Commodity Futures Trading Commission (CFTC) Cybersecurity and Emerging Technologies Task Force. In addition to DOJ, civil agencies have been increasing focus on crypto- and cyber-related misconduct as well. The CFTC in recent weeks announced the creation of its own Cybersecurity and Emerging Technologies Task Force (CETTF).[2] Its mandate is to address market manipulation and commodities fraud involving cybersecurity and emerging technologies, such as digital assets or artificial intelligence.
According to the CFTC, it created the CETTF to ensure registrants under the Commodity Exchange Act and CFTC regulations have adequate cybersecurity measures and controls for the protection of consumer information. To date, the CFTC’s Digital Asset Task Force has focused on crypto enforcement, including the recent complaint CFTC filed against Alexander Mashinsky and Celsius Network, LLC, in connection with alleged fraud with respect to operation of its digital asset-based finance platform.[3] The announcement suggests that, going forward, CETTF will run point on enforcement actions against alleged commodities market manipulation involving cybercrime and emerging technologies.
New Task Forces Will Require Trust and Cooperation Among Industry, Law Enforcement, and Regulators.
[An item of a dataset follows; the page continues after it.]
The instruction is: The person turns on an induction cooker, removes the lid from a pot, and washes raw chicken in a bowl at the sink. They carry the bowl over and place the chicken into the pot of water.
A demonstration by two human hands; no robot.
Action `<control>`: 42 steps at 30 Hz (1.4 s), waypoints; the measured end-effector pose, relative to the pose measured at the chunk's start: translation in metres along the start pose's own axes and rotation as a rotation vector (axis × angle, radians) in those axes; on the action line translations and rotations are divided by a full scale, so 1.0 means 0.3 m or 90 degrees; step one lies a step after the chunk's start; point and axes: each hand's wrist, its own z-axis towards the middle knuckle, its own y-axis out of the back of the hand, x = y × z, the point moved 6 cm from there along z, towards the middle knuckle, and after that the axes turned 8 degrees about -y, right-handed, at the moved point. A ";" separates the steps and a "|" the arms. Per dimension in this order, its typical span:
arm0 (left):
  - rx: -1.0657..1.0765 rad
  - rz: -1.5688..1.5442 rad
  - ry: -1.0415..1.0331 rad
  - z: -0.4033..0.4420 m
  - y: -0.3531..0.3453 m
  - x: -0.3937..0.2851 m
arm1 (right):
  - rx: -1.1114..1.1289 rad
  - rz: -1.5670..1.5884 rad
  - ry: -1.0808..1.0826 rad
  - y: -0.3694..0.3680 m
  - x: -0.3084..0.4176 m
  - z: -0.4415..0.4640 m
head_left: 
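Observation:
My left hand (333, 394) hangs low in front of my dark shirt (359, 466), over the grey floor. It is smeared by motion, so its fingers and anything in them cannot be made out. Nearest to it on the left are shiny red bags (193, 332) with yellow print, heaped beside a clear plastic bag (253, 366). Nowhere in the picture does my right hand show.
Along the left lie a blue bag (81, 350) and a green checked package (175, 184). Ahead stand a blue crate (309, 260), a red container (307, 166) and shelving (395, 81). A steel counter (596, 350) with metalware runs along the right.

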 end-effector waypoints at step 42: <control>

As CFTC and other agencies increase focus on cybercrime and emerging technology, industry participants will need to navigate nuanced issues in their investigation and response to security incidents. Some victims of attacks may view a CFTC investigation into an attack on their platforms as helpful, but not without risks. In the crypto context, for instance, CFTC (and the U.S. Securities and Exchange Commission) could focus enforcement simultaneously against perpetrators of attacks as well as their victims.
DOJ and the Federal Bureau of Investigation have been attuned to the need to build trust with industry in such situations. As we’ve covered, Deputy Attorney General Lisa Monaco stated in 2022 that “one of the most important steps in disrupting malicious cyber activity is to increase the reporting of cybercrimes by private sector victims.” DOJ has stated that it intends to “stand with [companies] in the aftermath of the incident” and, as the FBI has stated, to “treat victim companies as victims.”
According to DOJ, these types of commitments help promote greater cooperation with law enforcement and regulators. For the CFTC to effectively combat cybercrime against emerging technology platforms, its new CETTF team will need to make—and follow through on—similar commitments.
The additional resources DOJ is levying against crypto crime can help victims react quickly and have a fighting chance at asset recovery. While still in its nascent stages, the CFTC’s new task force will hopefully follow in NCET’s steps in building industry trust and making a dent in crypto crime.
[1] Principal Deputy Assistant Attorney General Nicole M. Argentieri Delivers Remarks at the Center for Strategic and International Studies.
[2] CFTC Division of Enforcement Creates Two New Task Forces.
[3] CFTC Charges Alexander Mashinsky and Celsius Network, LLC with Fraud and Material Misrepresentations in Massive Commodity Pool Scheme Involving Digital Asset Commodities.